Notation: \[ h\qty(\va x;\va\theta)=\operatorname{sign}(\theta_1(x_k-\theta_0))=\pm1, \] where \(\va\theta=(k,\theta_0,\theta_1)\) such that \(k\) denotes the coordinate, \(\theta_0\) is the location, and \(\theta_1\) is the direction.
Ensemble as a weighted combination of decision stumps: \[ \begin{aligned} h_M(\va x)&=\sum_{m=1}^M\alpha_m h\qty(\va x;\va\theta^{(m)})&\text{for}\quad \alpha_m\geq0.\\ &=\alpha_1 h\qty(\va x;\va\theta^{(1)})+\alpha_2 h\qty(\va x;\va\theta^{(2)})+\cdots+\alpha_M h\qty(\va x;\va\theta^{(M)}) \end{aligned} \]
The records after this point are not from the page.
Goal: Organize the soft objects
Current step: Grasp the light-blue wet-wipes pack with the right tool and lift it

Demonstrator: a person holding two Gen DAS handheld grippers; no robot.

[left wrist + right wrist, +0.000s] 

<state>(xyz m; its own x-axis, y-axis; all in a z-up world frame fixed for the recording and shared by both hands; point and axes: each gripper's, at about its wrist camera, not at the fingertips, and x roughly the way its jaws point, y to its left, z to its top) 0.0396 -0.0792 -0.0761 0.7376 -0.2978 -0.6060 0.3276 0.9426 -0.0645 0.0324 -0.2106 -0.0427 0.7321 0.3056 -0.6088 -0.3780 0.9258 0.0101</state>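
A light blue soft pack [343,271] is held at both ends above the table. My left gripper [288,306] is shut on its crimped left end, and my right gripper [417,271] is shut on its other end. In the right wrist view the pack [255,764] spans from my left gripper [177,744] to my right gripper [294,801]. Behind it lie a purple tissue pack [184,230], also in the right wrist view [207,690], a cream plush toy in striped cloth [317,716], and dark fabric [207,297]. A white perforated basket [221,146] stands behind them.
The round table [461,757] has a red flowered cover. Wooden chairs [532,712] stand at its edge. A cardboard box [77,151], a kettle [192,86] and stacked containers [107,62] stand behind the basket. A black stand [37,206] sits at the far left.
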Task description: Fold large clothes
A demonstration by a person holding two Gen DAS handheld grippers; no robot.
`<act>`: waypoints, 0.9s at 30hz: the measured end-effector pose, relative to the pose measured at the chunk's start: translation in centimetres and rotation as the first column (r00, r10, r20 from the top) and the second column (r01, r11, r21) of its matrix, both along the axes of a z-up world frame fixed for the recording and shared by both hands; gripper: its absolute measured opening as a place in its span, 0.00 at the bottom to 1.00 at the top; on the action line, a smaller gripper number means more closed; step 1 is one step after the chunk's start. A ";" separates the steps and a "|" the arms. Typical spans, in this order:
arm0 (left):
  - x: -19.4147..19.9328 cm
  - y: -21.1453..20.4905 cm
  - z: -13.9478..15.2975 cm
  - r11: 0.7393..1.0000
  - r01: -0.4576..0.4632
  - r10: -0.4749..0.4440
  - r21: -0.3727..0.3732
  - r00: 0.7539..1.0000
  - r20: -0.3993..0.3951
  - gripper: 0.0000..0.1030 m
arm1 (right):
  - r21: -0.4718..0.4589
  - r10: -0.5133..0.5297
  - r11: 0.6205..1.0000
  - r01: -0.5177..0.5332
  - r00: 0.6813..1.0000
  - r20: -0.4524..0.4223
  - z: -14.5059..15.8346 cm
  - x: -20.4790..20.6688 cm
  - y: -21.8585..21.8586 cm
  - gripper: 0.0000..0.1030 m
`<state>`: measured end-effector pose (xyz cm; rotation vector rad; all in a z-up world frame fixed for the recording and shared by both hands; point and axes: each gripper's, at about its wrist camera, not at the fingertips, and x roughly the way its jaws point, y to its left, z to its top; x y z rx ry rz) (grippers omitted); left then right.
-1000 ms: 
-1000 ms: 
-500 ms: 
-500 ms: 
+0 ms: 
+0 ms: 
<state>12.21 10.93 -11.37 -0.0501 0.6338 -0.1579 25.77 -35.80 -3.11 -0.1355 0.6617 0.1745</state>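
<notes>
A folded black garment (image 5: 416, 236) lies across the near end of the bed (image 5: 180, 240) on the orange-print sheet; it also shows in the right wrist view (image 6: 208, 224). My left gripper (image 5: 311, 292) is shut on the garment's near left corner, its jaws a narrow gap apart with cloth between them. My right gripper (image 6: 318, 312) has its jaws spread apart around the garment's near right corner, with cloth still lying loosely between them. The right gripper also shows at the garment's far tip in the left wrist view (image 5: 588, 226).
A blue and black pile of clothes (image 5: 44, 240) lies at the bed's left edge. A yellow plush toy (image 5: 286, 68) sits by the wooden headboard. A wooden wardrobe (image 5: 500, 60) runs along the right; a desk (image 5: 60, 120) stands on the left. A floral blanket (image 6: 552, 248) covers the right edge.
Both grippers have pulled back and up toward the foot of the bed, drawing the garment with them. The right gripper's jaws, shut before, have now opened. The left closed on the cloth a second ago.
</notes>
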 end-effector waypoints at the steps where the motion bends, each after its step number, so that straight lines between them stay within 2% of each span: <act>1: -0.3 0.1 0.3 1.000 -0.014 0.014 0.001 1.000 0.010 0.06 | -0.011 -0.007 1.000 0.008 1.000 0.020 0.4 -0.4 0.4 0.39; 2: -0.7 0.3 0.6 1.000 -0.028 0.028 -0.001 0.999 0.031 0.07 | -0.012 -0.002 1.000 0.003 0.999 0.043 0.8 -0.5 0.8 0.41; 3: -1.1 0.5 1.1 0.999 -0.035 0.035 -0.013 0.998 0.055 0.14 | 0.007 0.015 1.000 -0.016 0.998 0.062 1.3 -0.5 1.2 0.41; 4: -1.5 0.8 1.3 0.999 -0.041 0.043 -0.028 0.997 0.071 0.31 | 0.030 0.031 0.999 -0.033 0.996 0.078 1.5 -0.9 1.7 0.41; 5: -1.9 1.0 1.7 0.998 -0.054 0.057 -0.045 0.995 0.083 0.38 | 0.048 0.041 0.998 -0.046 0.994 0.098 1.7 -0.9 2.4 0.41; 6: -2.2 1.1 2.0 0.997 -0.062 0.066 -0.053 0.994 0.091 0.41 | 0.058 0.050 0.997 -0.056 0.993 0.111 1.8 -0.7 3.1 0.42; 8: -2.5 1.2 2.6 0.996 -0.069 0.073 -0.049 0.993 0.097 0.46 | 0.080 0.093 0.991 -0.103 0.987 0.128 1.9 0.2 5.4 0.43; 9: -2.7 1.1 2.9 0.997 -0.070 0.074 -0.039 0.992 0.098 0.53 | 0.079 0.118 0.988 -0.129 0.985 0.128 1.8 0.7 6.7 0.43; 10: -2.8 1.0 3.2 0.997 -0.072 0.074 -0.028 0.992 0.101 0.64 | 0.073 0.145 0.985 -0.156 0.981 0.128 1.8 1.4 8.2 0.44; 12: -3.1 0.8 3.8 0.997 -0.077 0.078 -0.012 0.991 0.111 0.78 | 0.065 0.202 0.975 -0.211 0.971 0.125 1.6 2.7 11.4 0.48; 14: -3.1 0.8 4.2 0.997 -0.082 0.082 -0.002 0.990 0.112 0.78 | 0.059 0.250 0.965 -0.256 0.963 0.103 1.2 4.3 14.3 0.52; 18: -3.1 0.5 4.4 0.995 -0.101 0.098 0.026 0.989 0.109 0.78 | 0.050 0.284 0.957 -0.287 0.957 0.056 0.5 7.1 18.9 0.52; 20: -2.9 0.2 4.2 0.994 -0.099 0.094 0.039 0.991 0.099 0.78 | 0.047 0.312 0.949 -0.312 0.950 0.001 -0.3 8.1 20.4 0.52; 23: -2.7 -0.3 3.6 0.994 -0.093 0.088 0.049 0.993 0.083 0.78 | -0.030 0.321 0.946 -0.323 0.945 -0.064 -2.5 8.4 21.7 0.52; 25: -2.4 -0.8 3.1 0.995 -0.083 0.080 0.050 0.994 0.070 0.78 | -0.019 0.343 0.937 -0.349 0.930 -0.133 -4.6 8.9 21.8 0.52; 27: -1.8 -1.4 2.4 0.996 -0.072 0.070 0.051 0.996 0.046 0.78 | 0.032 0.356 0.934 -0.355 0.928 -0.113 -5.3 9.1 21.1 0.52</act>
This can be viewed as a linear classifier: \(h_M(\va x)=\va\alpha\cdot\phi(\va x)\), where
- \(\phi(\va x)=\mqty[h(\va x;\va\theta^{(1)},\dots,h(\va x;\va\theta^{(M)})]\), the feature mapping
- \(\va\alpha=\mqty[\alpha_1,\dots,\alpha_m]\), the parameter vector \(\va\alpha\in\R^M\).
\(\phi(\va x)\in\R^M\):
- intead of specifying \(\phi(\va x)\), we learn \(\phi(\cdot)\) in addition to \(\va\alpha\).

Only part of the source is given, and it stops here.